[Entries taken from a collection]
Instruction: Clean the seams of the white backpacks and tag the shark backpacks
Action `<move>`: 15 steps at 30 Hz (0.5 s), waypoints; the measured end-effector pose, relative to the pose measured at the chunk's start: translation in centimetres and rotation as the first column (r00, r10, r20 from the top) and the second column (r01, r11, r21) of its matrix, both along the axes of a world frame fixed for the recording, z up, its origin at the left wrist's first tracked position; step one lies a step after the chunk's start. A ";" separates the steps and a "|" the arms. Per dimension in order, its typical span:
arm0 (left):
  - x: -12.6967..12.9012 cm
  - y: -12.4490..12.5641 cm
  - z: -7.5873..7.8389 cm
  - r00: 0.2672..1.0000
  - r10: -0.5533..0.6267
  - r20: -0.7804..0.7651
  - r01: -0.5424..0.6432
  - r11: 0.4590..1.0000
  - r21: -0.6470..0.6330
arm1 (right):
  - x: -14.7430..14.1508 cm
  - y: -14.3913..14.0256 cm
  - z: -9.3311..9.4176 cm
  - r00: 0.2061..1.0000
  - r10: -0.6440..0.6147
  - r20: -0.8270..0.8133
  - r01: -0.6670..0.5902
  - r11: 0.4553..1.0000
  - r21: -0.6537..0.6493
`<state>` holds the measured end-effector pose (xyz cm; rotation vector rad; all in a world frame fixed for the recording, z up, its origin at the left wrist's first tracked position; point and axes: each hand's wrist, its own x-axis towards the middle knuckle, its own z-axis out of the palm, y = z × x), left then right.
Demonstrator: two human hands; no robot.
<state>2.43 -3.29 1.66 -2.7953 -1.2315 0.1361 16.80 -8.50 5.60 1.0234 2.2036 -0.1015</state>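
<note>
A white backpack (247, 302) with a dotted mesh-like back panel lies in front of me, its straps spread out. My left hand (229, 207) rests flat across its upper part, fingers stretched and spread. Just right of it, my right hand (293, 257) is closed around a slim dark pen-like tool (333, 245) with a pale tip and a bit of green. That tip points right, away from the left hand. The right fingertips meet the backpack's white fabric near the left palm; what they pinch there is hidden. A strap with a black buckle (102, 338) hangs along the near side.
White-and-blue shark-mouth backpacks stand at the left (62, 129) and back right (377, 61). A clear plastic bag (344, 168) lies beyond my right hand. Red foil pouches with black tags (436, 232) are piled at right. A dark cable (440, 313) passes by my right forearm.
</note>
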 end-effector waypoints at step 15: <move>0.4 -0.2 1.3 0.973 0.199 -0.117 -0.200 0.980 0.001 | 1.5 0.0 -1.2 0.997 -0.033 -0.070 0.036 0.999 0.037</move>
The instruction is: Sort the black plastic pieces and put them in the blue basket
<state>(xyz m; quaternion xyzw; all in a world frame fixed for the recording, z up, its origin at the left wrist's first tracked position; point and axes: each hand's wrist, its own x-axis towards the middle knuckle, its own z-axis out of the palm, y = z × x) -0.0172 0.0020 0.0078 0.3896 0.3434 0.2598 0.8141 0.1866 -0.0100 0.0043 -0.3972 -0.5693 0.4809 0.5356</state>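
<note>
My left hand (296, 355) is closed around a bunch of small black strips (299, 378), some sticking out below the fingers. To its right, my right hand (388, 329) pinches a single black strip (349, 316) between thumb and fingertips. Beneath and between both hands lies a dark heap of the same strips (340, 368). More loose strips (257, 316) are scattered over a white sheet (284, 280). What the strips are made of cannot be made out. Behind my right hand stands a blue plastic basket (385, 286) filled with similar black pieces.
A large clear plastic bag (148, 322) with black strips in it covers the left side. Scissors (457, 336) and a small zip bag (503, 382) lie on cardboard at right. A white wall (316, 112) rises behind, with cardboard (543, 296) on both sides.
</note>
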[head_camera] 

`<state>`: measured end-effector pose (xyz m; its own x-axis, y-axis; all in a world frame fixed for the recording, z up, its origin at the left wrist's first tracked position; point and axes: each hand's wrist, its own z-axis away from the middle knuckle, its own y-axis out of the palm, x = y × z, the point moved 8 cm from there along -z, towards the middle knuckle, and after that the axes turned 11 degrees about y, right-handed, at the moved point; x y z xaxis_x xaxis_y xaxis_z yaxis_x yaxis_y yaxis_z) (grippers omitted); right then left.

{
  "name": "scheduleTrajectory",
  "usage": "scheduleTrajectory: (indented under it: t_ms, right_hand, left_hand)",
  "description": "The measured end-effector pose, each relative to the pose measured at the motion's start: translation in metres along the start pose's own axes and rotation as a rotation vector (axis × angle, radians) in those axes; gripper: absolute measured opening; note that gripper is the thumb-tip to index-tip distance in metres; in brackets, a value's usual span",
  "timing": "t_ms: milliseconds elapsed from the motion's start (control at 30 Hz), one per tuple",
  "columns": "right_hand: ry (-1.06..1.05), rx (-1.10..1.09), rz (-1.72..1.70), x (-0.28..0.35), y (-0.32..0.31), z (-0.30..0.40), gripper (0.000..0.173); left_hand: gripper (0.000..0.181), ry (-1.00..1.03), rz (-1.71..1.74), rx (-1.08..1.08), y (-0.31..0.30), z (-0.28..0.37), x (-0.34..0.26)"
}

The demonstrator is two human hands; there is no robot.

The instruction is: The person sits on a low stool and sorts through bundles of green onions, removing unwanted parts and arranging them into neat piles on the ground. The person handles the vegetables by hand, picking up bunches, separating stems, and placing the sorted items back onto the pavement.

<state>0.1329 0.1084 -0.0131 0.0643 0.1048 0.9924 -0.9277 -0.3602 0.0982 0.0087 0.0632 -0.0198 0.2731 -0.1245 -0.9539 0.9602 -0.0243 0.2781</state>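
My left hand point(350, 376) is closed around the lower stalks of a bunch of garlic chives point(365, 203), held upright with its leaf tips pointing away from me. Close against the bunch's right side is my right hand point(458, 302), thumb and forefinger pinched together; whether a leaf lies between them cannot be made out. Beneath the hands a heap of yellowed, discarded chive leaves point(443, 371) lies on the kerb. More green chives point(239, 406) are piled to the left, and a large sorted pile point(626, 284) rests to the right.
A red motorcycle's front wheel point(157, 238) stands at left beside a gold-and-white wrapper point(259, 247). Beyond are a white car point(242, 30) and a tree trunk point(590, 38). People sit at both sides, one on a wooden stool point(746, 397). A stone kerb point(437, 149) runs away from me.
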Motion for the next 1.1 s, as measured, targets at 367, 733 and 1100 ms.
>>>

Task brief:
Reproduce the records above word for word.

Response box:
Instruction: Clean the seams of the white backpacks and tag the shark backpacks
Action `<move>`: 15 steps at 30 Hz (0.5 s), waypoints; the measured end-effector pose, relative to the pose measured at the chunk's start: translation in centimetres and rotation as the first column (r00, r10, r20 from the top) and the second column (r01, r11, r21) of its matrix, both along the axes of a world frame fixed for the recording, z up, its origin at the left wrist's first tracked position; step one lies a step after the chunk's start. A ";" separates the steps and a "|" the arms. Per dimension in order, its typical span:
arm0 (left):
  - x: -12.6967..12.9012 cm
  - y: -12.4490..12.5641 cm
  - z: -7.5873..7.8389 cm
  - r00: 0.2672..1.0000
  - r10: -0.5533..0.6267
  - r20: -0.7804..0.7651
  - r01: -0.5424..0.6432
  - r11: 0.4590..1.0000
  - r21: -0.6470..0.6330
arm1 (right):
  - x: -14.7430..14.1508 cm
  - y: -14.3913..14.0256 cm
  - z: -9.3311..9.4176 cm
  - r00: 0.2061..1.0000
  - r10: -0.6440..0.6147
  - r20: -0.8270..0.8133
  - r01: -0.6670..0.5902
  - r11: 0.4553..1.0000
  - r21: -0.6537..0.6493
`<state>` holds the measured end-effector pose (xyz cm; rotation vector rad; all in a world frame fixed for the recording, z up, its origin at the left wrist's first tracked position; point and axes: each hand's wrist, its own x-axis towards the middle knuckle, its own z-axis out of the palm, y = z × x), left then right.
Demonstrator: two human hands; no robot.
<state>2.43 -3.29 1.66 -2.7953 -1.2315 0.1361 16.80 -8.50 5.60 1.0234 2.2036 -0.1015</state>
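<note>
A white backpack (247, 302) with a dotted mesh-like back panel lies in front of me, its straps spread out. My left hand (229, 207) rests flat across its upper part, fingers stretched and spread. Just right of it, my right hand (293, 257) is closed around a slim dark pen-like tool (333, 245) with a pale tip and a bit of green. That tip points right, away from the left hand. The right fingertips meet the backpack's white fabric near the left palm; what they pinch there is hidden. A strap with a black buckle (102, 338) hangs along the near side.
White-and-blue shark-mouth backpacks stand at the left (62, 129) and back right (377, 61). A clear plastic bag (344, 168) lies beyond my right hand. Red foil pouches with black tags (436, 232) are piled at right. A dark cable (440, 313) passes by my right forearm.
</note>
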 end-effector waypoints at step 15: <move>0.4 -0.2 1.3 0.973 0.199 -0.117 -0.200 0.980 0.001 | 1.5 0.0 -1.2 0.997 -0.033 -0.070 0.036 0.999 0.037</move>
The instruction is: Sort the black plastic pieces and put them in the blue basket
<state>(xyz m; quaternion xyzw; all in a world frame fixed for the recording, z up, its origin at the left wrist's first tracked position; point and axes: each hand's wrist, its own x-axis towards the middle knuckle, its own z-axis out of the palm, y = z × x) -0.0172 0.0020 0.0078 0.3896 0.3434 0.2598 0.8141 0.1866 -0.0100 0.0043 -0.3972 -0.5693 0.4809 0.5356</state>
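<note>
My left hand (296, 355) is closed around a bunch of small black strips (299, 378), some sticking out below the fingers. To its right, my right hand (388, 329) pinches a single black strip (349, 316) between thumb and fingertips. Beneath and between both hands lies a dark heap of the same strips (340, 368). More loose strips (257, 316) are scattered over a white sheet (284, 280). What the strips are made of cannot be made out. Behind my right hand stands a blue plastic basket (385, 286) filled with similar black pieces.
A large clear plastic bag (148, 322) with black strips in it covers the left side. Scissors (457, 336) and a small zip bag (503, 382) lie on cardboard at right. A white wall (316, 112) rises behind, with cardboard (543, 296) on both sides.
</note>
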[head_camera] 

`<state>`: measured end-effector pose (xyz m; its own x-axis, y-axis; all in a world frame fixed for the recording, z up, its origin at the left wrist's first tracked position; point and axes: each hand's wrist, its own z-axis away from the middle knuckle, its own y-axis out of the palm, x = y × z, the point moved 8 cm from there along -z, towards the middle knuckle, and after that the axes turned 11 degrees about y, right-handed, at the moved point; x y z xaxis_x xaxis_y xaxis_z yaxis_x yaxis_y yaxis_z) (grippers omitted); right then left.

{
  "name": "scheduleTrajectory",
  "usage": "scheduleTrajectory: (indented under it: t_ms, right_hand, left_hand)",
  "description": "The measured end-effector pose, each relative to the pose measured at the motion's start: translation in metres along the start pose's own axes and rotation as a rotation vector (axis × angle, radians) in those axes; gripper: absolute measured opening; note that gripper is the thumb-tip to index-tip distance in metres; in brackets, a value's usual span",
  "timing": "t_ms: milliseconds elapsed from the motion's start (control at 30 Hz), one per tuple",
  "columns": "right_hand: ry (-1.06..1.05), rx (-1.10..1.09), rz (-1.72..1.70), x (-0.28..0.35), y (-0.32..0.31), z (-0.30..0.40), gripper (0.000..0.173); left_hand: gripper (0.000..0.181), ry (-1.00..1.03), rz (-1.71..1.74), rx (-1.08..1.08), y (-0.31..0.30), z (-0.28..0.37), x (-0.34..0.26)"
}

The demonstrator is two human hands; there is no robot.

The instruction is: The person sits on a low stool and sorts through bundles of green onions, removing unwanted parts and arranging them into neat piles on the ground. The person handles the vegetables by hand, picking up bunches, separating stems, and placing the sorted items back onto the pavement.

<state>0.1329 0.1084 -0.0131 0.0643 0.1048 0.9924 -0.9277 -0.3602 0.0982 0.0087 0.0632 -0.0198 0.2731 -0.1245 -0.9539 0.9602 -0.0243 0.2781</state>
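My left hand point(350, 376) is closed around the lower stalks of a bunch of garlic chives point(365, 203), held upright with its leaf tips pointing away from me. Close against the bunch's right side is my right hand point(458, 302), thumb and forefinger pinched together; whether a leaf lies between them cannot be made out. Beneath the hands a heap of yellowed, discarded chive leaves point(443, 371) lies on the kerb. More green chives point(239, 406) are piled to the left, and a large sorted pile point(626, 284) rests to the right.
A red motorcycle's front wheel point(157, 238) stands at left beside a gold-and-white wrapper point(259, 247). Beyond are a white car point(242, 30) and a tree trunk point(590, 38). People sit at both sides, one on a wooden stool point(746, 397). A stone kerb point(437, 149) runs away from me.
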Motion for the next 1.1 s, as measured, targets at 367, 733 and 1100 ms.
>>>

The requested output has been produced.